Foundation Models (FMs) have arrived and they are bound to change the landscape of AI systems for good. These large pretrained AI models, which can easily be adapted to new use cases, are revolutionising creative work and are expected to augment or take over ever more knowledge work in the coming years as use cases in different industries are being tackled.
Below, we focus on Foundation models in general, across modalities and applications. For more specific information on Large Language Models (LLMs) - Foundation models for Natural Language - please visit this page. More on Generative AI applications and use cases can be found here.

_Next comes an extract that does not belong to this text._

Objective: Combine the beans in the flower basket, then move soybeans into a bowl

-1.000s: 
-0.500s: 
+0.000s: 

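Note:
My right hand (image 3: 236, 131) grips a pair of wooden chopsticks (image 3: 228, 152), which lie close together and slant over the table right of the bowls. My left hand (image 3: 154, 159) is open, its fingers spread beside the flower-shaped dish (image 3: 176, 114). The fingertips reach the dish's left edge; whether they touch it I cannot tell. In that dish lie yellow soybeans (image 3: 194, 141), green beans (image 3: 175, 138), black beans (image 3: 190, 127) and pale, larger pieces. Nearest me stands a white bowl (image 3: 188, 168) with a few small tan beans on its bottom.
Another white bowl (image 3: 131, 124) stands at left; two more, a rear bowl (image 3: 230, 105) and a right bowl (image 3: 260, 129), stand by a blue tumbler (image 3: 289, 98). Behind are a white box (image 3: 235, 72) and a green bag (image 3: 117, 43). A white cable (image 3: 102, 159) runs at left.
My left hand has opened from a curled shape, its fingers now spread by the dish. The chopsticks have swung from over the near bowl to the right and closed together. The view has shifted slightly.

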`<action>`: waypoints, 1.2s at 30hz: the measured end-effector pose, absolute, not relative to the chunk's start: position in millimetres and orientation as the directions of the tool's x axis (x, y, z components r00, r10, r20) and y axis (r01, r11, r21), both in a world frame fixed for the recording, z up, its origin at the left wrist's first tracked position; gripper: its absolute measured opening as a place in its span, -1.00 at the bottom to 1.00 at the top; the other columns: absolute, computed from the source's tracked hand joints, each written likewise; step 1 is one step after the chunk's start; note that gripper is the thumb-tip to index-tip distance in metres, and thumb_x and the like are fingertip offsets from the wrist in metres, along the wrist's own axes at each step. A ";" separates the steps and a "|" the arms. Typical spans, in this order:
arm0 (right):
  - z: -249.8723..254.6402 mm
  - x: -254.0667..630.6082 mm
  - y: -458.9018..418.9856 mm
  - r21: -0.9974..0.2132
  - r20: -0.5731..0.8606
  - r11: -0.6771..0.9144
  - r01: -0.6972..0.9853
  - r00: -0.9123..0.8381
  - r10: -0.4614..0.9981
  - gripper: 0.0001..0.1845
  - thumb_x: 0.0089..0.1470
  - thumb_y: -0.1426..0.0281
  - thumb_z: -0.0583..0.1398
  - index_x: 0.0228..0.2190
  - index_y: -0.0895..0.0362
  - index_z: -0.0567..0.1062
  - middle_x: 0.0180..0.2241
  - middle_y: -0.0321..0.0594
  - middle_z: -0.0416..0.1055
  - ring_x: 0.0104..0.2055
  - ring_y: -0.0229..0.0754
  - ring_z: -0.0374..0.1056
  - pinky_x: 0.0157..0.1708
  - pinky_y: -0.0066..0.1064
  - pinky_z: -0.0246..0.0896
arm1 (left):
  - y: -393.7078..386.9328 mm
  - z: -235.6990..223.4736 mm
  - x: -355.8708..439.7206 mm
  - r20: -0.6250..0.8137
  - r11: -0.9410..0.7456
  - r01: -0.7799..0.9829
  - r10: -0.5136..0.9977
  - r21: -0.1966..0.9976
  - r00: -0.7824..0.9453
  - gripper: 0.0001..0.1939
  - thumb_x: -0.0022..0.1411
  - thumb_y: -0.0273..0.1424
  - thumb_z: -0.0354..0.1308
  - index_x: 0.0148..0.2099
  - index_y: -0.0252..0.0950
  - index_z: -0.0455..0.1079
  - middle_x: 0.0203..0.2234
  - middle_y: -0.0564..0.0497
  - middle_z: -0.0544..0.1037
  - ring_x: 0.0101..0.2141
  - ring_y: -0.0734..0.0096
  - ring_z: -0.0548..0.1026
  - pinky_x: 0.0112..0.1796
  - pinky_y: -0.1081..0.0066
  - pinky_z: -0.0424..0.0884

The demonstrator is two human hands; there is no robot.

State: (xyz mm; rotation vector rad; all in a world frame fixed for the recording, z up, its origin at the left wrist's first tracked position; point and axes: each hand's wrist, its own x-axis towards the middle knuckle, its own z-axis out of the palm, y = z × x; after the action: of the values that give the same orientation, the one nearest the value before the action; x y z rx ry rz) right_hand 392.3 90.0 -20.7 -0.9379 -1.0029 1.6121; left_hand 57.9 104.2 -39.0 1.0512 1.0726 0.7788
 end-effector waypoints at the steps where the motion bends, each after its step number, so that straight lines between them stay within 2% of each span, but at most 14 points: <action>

Large language models - foundation models specialized on outputting text - are advanced artificial intelligence (AI) systems that have revolutionized natural language processing and understanding. These models, such as OpenAI's GPT-3 (Generative Pre-trained Transformer 3) and its successors, are designed to understand and generate human-like text, making them powerful tools for a wide range of applications.
Foundation models for computer vision are large, high-performance models that have been pretrained on huge amounts of data. Examples include Vision Transformer (ViT) for image classification, You Only Look Once (YOLO) for object detection and Segment Anything (SAM) for segmentation. Typically you will select one of these models based on their performance on a specific task and then fine-tune it further on your use case-specific dataset.
While foundation models can perform general tasks very well, they are still outperformed by expert models on specific tasks. How to efficiently teach a foundation model to be an expert in a specific area or topic is the next big question. One technique to further adapt foundation models is fine-tuning, whereby the foundation model can be specialised with added data and knowledge or taught a specific style of generation.
Foundation models are increasingly becoming multimodal, meaning that they treat all modalities of data (text, image, video, audio,...) the same way.
AI solutions are increasingly becoming standardized and productized, especially traditional AI tasks. We expect this trend to continue and expand towards generative AI as well.
Regulation often lags behind innovation, which is also the case in the foundation model domain. New legal issues are arising with foundation models, such as privacy and copyright considerations for training data used to train these models, as well as how to ensure transparency and risk management for downstream use cases using foundation models as a base. The most recent draft of the upcoming EU AI Act recently has added provisions on foundation models and generative AI.